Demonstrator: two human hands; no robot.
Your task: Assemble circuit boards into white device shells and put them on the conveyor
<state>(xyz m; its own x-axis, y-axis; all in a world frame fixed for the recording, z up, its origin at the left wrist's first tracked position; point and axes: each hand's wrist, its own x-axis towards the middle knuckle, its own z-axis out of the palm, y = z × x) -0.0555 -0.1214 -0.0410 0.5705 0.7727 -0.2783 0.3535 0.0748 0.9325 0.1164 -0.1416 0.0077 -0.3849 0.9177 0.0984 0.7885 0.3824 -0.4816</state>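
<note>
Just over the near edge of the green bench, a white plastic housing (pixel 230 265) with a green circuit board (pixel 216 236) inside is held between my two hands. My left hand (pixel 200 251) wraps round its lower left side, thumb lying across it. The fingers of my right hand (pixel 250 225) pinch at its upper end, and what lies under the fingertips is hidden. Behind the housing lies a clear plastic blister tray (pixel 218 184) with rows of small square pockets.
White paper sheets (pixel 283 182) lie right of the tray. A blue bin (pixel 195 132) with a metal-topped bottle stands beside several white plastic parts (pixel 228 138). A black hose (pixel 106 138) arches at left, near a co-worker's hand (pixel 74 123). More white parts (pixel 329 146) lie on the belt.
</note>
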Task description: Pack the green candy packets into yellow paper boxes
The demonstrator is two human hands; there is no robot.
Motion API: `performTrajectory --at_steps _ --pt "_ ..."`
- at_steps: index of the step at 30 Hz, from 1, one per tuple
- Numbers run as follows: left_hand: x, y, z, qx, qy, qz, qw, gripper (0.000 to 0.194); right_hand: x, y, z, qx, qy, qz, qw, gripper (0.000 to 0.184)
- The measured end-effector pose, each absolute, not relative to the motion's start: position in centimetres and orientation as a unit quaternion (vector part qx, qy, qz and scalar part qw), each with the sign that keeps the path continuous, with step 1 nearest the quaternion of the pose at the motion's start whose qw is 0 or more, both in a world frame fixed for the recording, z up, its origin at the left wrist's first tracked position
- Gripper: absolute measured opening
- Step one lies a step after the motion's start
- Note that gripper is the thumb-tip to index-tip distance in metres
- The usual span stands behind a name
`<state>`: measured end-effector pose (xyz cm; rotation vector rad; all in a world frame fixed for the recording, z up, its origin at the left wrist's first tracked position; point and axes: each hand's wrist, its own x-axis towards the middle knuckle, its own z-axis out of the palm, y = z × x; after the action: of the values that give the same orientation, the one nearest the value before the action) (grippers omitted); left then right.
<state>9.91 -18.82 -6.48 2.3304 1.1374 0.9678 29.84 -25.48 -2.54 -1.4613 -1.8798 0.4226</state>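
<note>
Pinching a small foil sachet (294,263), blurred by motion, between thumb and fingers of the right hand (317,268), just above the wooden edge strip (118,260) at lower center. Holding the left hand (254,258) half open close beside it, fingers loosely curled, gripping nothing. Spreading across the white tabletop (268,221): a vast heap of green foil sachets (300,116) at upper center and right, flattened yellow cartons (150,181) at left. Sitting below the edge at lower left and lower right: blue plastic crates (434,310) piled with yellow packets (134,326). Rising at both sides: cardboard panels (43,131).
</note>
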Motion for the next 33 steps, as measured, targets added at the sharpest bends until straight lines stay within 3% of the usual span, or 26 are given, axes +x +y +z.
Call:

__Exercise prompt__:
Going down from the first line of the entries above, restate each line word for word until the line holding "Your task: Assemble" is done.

__Output for this task__:
Demonstrator: two human hands; no robot.
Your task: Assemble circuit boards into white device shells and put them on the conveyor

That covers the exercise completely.